The army of Pausanias might of itself have turned the fortunes of the day against the Boiotians taken singly; but on approaching Haliartos he found that the men led by Lysandros were gone home, and on the day following a large Athenian force made its appearance under Thrasyboulos, the hero of Phylê and Peiraieus. Sparta had thus united Thebes with the city which she had hated with the bitterest enmity. The Thebans had no sooner heard that they were to be attacked by two armies, the one from the north, the other from the south, than they sent to Athens envoys charged to say that their city was in no way responsible for the ferocious sentiment expressed by the Theban who happened to be present at the debate which after the surrender of the city was to determine the fate of Athens. That man spoke on his own authority alone: Thebes had since that time shown her real disposition by refusing to aid the Spartans against Thrasy boulos and his fellow exiles. The Athenians, while they contented themselves with reminding the envoys that the aid of the Thebans had been only passive, decreed a defensive alliance with Thebes. It became, therefore, a serious question for Pausanias whether he should risk a battle when even victory could do no more than enable

him to recover the body of Lysandros, while defeat in the present temper of the allies might be followed by disastrous results. The issue proved that he was right; for when by requesting a truce for the burial of the dead Pausanias virtually admitted a defeat, and when the Thebans had granted it on condition that they should immediately quit Boiotia, the allies received the news with undisguised satisfaction, and submitted with meekness even to the blows of the Thebans who struck all who strayed from the ranks into the cultivated grounds on either side of the road:

Thebes, Athens, Corinth, and Argos were now united against Sparta in a confederacy which embraced among others the Chalkidians of Thrace, the Euboians, and the Akarnanians. In the synod of the confederates held at Corinth the language of the speakers was full of confidence. The mightiest rivers sprang from scanty sources; and the stream of Spartan power could easily be cut off at its head, although the influx of tributaries might swell it to an irresistible volume at a distance. So said the Corinthian Timolaos, adding that as men who wish to destroy a wasp's nest apply fire to it while the wasps are within, so should Spartans be attacked in Sparta. The confederate army set out accordingly for that mysterious city; but they had not advanced beyond Nemea when they learnt that the Spartans had already passed their border. In the battle which ensued the Spartans bore down all opposed to them, while their allies were not only defeated but showed by their lack of firmness how little their hearts were in the cause for which they were fighting.
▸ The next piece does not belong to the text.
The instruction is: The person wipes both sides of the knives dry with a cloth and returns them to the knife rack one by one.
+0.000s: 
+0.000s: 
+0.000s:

The indecisiveness of the battle justifies the step which the Ephors had already taken of recalling Agesilaos. Their decision reached him just when the tide of success was carrying him onwards, as he hoped, to Sousa. On his outward voyage Agesilaos had likened himself to Agamemnon. On returning from Asia he was constrained to follow the line of march taken by Xerxes. At Amphipolis Derkyllidas met him with tidings of the victory won at Corinth (394 B.C.): the thought of the task which he had been compelled to abandon left no room for any feeling but that of grief that so much blood had been shed to so little purpose. At Chaironeia an earthquake filled him with gloomy forebodings which were realised a few days later by the news of the battle of Knidos. Taking in at once the full signifi

cance of this great event, Agesilaos informed his army that the Spartan fleet had won a great victory, but that he had to mourn the death of his brother-in-law Peisandros. His next march brought him to the scene of the memorable battle which fiftyfive years ago finally dispelled the dream of Athenian supremacy in Boiotia (p. 133). Here in the plain of Koroneia the confederate army awaited his coming. They were now to learn that the weight of the Peloponnesian hoplites was still a force too mighty to be withstood by any but troops of the first quality. The division of Herippidas, including the Cyreians under Xenophon, bore down the men opposed to them, while on the side of the confederates the Argives without striking a blow fled up the slopes of Helikon. Thither the Thebans resolved to force their way. Their path was barred by the hoplites of Agesilaos; the two masses met in direct encounter; and a conflict ensued which marked a new era in the history of Greek warfare. It was a strife in which the front ranks of men all of tried courage and skill received a tremendous impetus from the weight of the hinder ranks consisting of warriors not less formidable. The ghastly sight presented the next day by the battle field attested the desperate ferocity of the struggle.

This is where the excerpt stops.